The publisher kindly (thanks, Jason!) sent me a copy of Alex Von Tunzelmann’s Indian Summer: The Secret History of the End of an Empire, and I have finally gotten around to reading it (taking a break from Russian history). It’s a very enjoyable read, and anyone who’s interested in the subject (which I have been since reading Midnight’s Children many years ago) should get hold of it—the author has read a great many sources from every point of view (and this is a topic that inspires fiery partisanship) and produced an impartial and engaging account. She hooked me from the opening paragraph:
In the beginning, there were two nations. One was a vast, mighty and magnificent empire, brilliantly organized and culturally unified, which dominated a massive swath of the earth. The other was an undeveloped, semifeudal realm, riven by religious factionalism and barely able to feed its illiterate, diseased and stinking masses. The first nation was India. The second was England.

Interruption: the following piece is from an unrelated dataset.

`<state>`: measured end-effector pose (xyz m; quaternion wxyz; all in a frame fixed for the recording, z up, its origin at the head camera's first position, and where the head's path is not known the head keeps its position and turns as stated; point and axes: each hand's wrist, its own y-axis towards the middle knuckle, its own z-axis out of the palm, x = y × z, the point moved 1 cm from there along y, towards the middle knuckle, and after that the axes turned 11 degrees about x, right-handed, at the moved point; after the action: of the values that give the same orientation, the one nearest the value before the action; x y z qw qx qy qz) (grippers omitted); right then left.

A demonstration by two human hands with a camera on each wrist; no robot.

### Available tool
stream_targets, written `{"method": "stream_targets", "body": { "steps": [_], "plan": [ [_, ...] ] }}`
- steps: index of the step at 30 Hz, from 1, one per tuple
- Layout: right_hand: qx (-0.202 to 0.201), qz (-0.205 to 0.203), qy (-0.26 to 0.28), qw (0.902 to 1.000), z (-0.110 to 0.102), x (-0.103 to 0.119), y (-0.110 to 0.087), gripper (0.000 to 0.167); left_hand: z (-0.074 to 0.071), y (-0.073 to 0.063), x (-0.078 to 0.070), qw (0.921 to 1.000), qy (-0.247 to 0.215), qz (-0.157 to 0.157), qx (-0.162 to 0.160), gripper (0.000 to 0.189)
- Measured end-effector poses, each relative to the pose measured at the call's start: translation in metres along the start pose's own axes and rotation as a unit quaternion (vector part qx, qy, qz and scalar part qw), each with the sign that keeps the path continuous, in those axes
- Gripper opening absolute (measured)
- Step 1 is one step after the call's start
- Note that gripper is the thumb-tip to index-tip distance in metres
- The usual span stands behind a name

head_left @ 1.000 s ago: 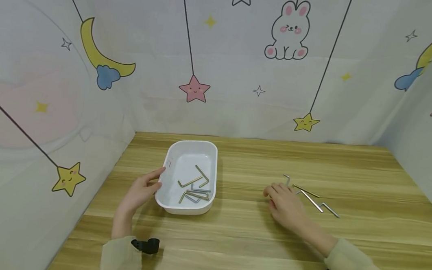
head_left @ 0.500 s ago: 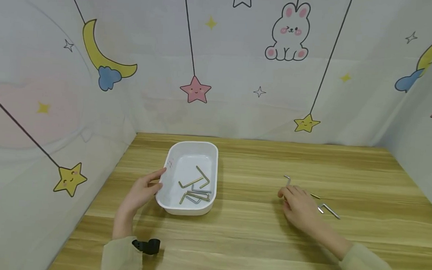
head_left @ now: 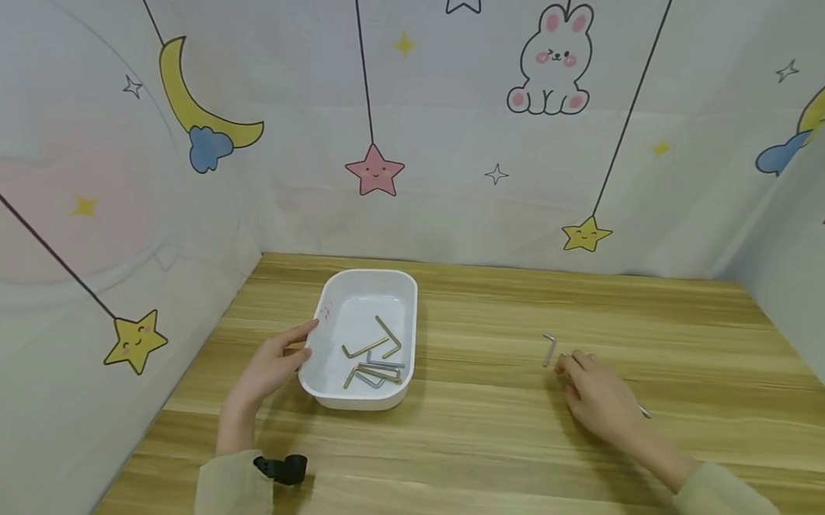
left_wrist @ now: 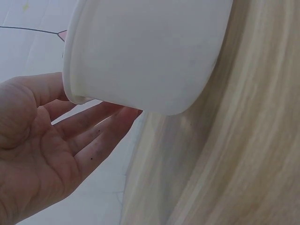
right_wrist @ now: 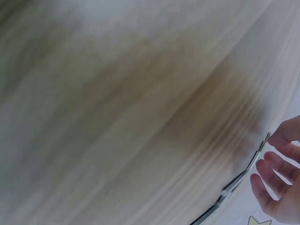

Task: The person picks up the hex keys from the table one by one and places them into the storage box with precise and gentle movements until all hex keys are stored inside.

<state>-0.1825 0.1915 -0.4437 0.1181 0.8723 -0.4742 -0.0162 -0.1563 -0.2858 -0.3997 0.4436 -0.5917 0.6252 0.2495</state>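
Observation:
A white tub [head_left: 352,403] stands left of the table's middle with several gold and silver hex keys [head_left: 378,371] in it. My left hand [head_left: 267,368] touches its left outer side, thumb and fingers spread apart against the wall. Over the loose keys on the table, my right hand [head_left: 599,403] has its fingers loosely bent downward. Just left of the fingertips lies a silver hex key [head_left: 551,350]. One end of another hex key [head_left: 645,411] shows past the hand. The right wrist view has keys [right_wrist: 234,183] in a line by the fingertips; no clear pinch is visible.
The wooden table [head_left: 458,462] meets a printed cloth backdrop [head_left: 456,229] at the back and on both sides. A black wrist camera [head_left: 289,470] sits on the left sleeve.
My right hand has moved to the right across the loose hex keys. It uncovers the leftmost silver key and hides most of the others. The left hand and the tub stay put.

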Motion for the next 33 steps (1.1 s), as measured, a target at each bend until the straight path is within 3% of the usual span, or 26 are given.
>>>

And there are linguistically interesting sidelights; when she mentions Indira Nehru’s marriage to Feroze Gandhy, for example, she provides a footnote on his change of spelling to Gandhi: “Gandhi with an i means ‘grocer’ and is commonly found in Gujarati Hindus of the Modh Bania caste, such as MKG. The Parsi surname has a different root and is usually spelled Gandhy or Ghandy. Feroze’s sister, Tehmina Gandhy, continued to use the original spelling.”

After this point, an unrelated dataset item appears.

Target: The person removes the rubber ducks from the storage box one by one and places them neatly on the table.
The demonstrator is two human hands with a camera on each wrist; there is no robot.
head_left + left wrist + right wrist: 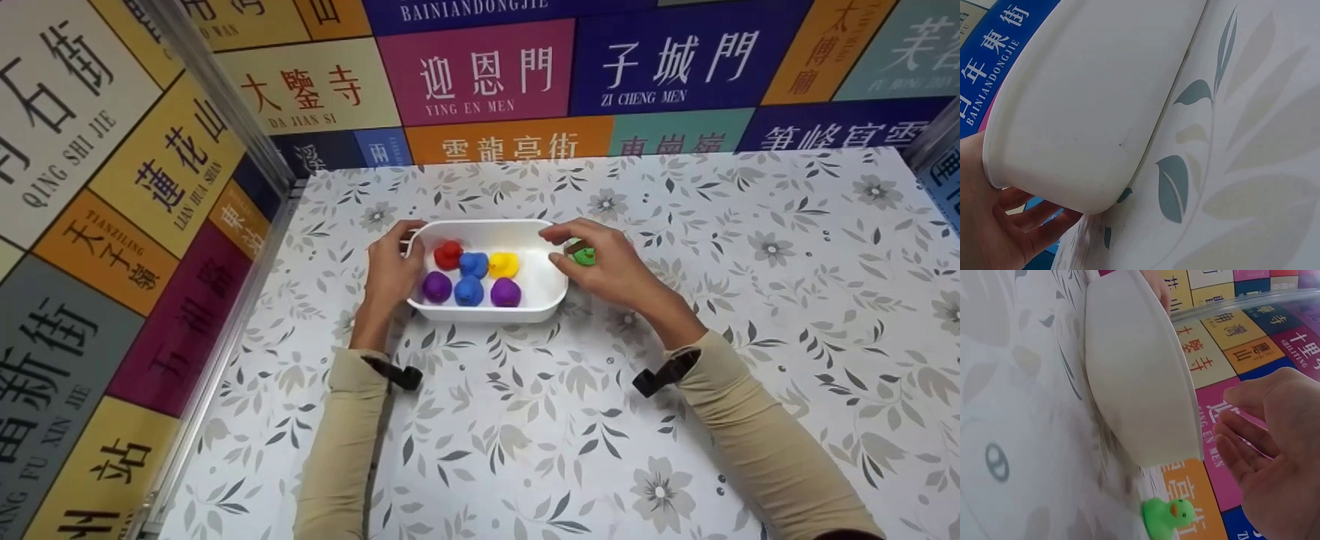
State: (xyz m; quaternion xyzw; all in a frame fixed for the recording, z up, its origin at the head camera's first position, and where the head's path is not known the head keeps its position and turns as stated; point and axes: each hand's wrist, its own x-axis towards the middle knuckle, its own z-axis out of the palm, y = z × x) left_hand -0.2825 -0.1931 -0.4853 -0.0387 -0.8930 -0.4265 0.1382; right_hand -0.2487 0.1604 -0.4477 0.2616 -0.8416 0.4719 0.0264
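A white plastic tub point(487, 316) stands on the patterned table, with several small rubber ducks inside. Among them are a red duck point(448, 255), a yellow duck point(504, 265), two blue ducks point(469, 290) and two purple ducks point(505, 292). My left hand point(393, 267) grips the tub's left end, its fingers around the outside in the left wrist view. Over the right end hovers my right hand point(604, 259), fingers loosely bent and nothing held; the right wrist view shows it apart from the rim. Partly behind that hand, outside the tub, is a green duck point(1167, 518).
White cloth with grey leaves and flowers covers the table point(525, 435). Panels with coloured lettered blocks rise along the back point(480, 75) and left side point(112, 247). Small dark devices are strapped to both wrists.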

But it’s certainly not the only book you’d want to read on the subject. The author’s focus is divided between the historical events and the personalities involved, in the first place Lord and Lady Mountbatten and just behind them Gandhi, Nehru, and Jinnah. (The only one who comes out of it well is Edwina Mountbatten, who exhibited what can only be called heroism under the stress of tragic events; the others all leave a very bad impression, especially Gandhi.) This makes sense not only from a marketing perspective but from a historical one, since this is one of those historical turning points heavily determined by the personalities involved, but the all-important balance is tilted more heavily toward the personalities than I would prefer, and the attention given to frivolities like fancy dress and the details of people’s weddings means that far more important matters are occasionally swept under the rug. The most serious problem, in my view, is the downplaying of the mass violence that occurred before the famous horrors of Partition. There is not a word, for instance, about the massacres in Bihar in the first week of November 1946, in which thousands of Muslims were killed. For the view from below, the level on which the millions of people whose lives were disrupted by the machinations and follies of the powerful, you will need to consult other books. (I haven’t seen them, but it looks like the books reviewed by Siddhartha Deb in the January 1 LRB would be excellent reading along those lines; unfortunately, only a teaser paragraph is available at that link, but at least the titles and authors are there and can be investigated elsewhere.)